At the 2005 general election, Farron again fought Collins in Westmorland and Lonsdale, and this time won the election by a narrow margin of 267 votes. He made his maiden speech in Parliament on 25 May 2005. As a new MP, he became a member of the Education and Skills Select committee and was appointed as Youth Affairs Spokesperson for the Liberal Democrats. In 2005 he founded the all-party parliamentary group on hill farming, of which he was still chair as of November 2023.

During Menzies Campbell's period as the Liberal Democrat leader, Farron was Campbell's parliamentary private secretary. In 2007 he was made a Liberal Democrat spokesman for Home Affairs.

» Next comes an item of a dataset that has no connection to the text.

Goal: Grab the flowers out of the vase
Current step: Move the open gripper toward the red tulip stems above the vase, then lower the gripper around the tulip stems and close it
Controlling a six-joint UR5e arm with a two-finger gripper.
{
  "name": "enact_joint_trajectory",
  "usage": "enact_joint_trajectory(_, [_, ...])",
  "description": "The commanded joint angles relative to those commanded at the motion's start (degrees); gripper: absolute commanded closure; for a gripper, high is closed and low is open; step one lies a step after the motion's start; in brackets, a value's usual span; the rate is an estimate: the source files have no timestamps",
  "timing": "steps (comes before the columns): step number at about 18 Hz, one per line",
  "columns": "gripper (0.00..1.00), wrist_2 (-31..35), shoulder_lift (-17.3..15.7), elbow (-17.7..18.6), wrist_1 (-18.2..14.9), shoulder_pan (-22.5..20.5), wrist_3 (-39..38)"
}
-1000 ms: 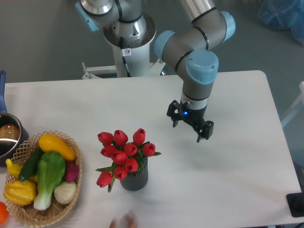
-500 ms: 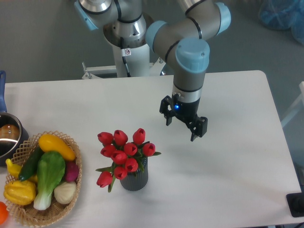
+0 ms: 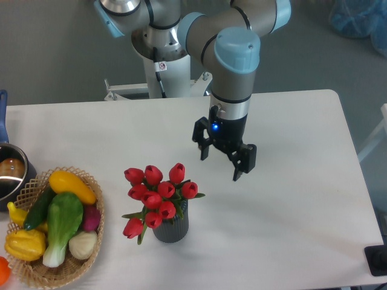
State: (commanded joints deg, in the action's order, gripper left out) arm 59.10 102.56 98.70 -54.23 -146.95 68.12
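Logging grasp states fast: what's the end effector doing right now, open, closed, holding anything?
End effector: open, empty, up and to the right of the flowers, not touching them.

**Materials and finishes on view**

Table (image 3: 290,235): smooth, matt white top.
Vase (image 3: 171,228): dark grey, matt, vertically ribbed wall.
Flowers (image 3: 158,193): red buds with a slight plastic sheen; green leaves, matt.
Basket (image 3: 92,241): woven wicker, rough, light tan.
Vegetables (image 3: 63,220) in basket: glossy, plastic-looking skins.
Pot (image 3: 12,172): polished metal, reflective.
Gripper (image 3: 222,164): black, matt fingers.
Arm (image 3: 237,57): brushed silver-grey metal tubes, smooth light-blue plastic caps.
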Motion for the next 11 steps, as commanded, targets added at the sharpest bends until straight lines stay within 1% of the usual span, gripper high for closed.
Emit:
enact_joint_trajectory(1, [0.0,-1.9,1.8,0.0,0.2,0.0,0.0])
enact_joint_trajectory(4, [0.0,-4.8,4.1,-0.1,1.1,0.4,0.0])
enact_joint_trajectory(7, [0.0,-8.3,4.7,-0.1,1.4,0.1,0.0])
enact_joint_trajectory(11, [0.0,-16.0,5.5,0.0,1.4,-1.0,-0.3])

Farron resigned from the front bench of the Liberal Democrats on 5 March 2008 in protest at the party's abstention from a parliamentary vote on a proposed Conservative referendum on Britain's accession to the Lisbon Treaty. However he later returned to the party's front bench as spokesperson for Environment, Food and Rural Affairs. He is a member of the Beveridge Group within the Liberal Democrats.

=== 2010–2015 ===
At the 2010 general election, Farron was re-elected, increasing his share of the vote to 60% and increasing his majority to 12,264. This contrasted with the Liberal Democrats losing seats elsewhere in the country.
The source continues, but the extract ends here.